-- Exercise instructions --
Please return the lines of the data below, word for word, from the first line through the line containing "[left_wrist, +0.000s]".

"""

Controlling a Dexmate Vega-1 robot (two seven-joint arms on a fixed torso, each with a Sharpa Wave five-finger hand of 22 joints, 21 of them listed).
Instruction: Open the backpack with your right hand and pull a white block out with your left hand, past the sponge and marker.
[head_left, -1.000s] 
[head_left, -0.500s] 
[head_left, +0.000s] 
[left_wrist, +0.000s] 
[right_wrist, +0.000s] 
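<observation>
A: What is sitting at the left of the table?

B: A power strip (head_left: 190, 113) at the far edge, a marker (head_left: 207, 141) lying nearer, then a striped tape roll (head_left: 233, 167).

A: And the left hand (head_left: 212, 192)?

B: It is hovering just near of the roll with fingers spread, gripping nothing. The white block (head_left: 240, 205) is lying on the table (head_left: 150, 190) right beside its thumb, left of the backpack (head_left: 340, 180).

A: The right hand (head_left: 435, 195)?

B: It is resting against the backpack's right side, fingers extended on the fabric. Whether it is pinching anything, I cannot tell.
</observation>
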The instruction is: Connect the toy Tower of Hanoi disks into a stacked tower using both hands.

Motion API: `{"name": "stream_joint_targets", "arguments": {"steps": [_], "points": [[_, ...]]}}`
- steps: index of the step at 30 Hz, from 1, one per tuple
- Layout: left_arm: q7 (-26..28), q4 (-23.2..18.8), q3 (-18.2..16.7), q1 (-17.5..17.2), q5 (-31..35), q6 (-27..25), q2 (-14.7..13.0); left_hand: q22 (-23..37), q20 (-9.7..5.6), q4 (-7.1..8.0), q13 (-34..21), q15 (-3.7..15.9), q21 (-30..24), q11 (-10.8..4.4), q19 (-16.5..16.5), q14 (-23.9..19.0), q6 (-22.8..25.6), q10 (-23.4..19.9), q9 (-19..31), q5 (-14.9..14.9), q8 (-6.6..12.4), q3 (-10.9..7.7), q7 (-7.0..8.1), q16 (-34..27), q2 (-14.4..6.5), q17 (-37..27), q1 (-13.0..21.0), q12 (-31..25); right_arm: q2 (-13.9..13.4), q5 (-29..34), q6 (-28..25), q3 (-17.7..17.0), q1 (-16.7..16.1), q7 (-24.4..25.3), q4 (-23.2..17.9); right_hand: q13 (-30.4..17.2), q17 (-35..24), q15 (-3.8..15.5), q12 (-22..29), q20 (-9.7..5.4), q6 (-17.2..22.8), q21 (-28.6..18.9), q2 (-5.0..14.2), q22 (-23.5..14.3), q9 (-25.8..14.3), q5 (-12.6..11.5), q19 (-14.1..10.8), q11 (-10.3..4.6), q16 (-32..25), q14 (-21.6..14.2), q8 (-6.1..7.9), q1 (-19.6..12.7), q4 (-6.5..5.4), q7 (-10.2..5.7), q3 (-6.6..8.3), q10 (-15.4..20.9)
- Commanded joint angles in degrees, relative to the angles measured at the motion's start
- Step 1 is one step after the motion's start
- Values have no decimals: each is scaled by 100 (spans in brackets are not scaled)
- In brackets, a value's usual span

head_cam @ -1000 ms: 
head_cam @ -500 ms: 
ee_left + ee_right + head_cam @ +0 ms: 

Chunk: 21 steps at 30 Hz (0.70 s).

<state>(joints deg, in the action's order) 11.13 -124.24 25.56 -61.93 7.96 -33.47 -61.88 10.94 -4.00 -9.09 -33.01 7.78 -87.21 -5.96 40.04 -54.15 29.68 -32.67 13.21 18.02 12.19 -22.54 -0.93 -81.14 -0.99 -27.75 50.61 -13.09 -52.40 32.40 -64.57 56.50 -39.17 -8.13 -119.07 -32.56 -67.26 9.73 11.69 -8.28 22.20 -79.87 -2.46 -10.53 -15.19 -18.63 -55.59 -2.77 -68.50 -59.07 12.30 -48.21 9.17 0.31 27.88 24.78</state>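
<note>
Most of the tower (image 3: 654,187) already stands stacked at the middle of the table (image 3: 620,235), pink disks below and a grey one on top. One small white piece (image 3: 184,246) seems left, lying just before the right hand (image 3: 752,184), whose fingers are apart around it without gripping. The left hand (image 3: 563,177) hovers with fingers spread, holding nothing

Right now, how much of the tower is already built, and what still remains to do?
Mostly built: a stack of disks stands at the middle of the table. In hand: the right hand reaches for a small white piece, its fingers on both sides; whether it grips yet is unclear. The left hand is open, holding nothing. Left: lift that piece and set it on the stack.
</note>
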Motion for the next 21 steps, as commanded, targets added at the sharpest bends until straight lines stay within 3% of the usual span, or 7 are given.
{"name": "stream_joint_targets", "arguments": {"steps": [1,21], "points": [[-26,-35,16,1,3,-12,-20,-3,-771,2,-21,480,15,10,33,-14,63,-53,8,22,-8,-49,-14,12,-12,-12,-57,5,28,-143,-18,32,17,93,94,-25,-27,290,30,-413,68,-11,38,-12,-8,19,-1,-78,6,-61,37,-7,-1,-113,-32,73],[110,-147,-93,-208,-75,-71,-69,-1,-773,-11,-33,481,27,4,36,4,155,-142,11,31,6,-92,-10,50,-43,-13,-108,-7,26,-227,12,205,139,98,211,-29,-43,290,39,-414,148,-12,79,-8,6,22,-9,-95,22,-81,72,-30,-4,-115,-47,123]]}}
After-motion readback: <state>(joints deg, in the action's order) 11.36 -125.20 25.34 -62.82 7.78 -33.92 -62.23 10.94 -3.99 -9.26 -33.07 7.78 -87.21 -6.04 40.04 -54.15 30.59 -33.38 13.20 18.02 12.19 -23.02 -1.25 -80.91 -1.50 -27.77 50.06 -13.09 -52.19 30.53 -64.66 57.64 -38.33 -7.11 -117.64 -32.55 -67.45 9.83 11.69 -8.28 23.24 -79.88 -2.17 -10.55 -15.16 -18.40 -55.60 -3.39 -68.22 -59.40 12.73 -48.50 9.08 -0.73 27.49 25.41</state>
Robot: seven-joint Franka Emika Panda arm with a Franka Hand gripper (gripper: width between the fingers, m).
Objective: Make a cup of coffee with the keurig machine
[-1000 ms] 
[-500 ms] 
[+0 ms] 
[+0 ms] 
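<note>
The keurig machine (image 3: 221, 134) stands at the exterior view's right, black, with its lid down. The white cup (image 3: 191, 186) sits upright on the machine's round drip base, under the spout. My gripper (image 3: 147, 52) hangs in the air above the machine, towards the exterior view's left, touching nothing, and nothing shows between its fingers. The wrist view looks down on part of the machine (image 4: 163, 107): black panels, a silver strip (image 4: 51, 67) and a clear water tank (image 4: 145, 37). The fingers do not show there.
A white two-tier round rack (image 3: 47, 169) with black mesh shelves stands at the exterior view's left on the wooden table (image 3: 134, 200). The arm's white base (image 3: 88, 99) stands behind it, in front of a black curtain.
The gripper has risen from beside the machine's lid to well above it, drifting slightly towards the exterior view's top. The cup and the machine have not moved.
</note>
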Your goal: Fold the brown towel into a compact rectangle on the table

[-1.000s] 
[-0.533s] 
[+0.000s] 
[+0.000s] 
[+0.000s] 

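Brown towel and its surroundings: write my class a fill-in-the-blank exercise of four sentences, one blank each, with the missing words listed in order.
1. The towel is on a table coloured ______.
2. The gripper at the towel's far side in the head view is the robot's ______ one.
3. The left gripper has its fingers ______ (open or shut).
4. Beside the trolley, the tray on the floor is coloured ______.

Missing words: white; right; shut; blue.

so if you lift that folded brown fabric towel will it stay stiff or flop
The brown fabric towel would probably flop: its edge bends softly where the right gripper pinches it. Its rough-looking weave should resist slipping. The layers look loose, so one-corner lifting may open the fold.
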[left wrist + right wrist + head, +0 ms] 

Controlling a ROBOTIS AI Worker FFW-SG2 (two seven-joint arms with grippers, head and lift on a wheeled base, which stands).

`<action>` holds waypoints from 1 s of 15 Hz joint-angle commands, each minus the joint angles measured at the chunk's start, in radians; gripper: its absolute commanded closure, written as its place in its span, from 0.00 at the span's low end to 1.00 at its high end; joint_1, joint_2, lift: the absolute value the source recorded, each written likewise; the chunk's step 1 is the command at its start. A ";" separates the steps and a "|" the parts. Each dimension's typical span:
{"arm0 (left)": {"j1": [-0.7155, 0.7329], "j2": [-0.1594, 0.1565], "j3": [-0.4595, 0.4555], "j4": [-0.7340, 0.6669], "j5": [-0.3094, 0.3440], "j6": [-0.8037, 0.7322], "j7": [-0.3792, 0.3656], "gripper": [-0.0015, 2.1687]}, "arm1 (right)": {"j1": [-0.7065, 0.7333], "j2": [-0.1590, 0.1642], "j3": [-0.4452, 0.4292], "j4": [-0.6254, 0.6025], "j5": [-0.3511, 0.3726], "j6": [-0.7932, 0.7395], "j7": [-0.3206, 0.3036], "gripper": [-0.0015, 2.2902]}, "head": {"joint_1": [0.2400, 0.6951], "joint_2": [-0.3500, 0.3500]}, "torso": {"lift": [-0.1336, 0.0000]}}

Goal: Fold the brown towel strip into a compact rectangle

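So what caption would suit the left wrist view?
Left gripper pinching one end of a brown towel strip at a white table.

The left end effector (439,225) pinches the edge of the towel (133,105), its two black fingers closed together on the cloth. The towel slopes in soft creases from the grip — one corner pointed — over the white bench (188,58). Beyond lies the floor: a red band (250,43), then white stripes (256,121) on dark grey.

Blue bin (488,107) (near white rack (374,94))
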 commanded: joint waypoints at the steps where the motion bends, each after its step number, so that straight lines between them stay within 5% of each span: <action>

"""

-- Solved exercise --
Controlling a Dexmate Vega-1 robot (two seven-joint arms on a fixed torso, each with a Sharpa Wave five-finger hand of 22 joints, 21 of them listed).
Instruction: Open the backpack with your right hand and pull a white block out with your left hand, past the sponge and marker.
[head_left, -1.000s] 
[head_left, -0.500s] 
[head_left, +0.000s] 
[left_wrist, +0.000s] 

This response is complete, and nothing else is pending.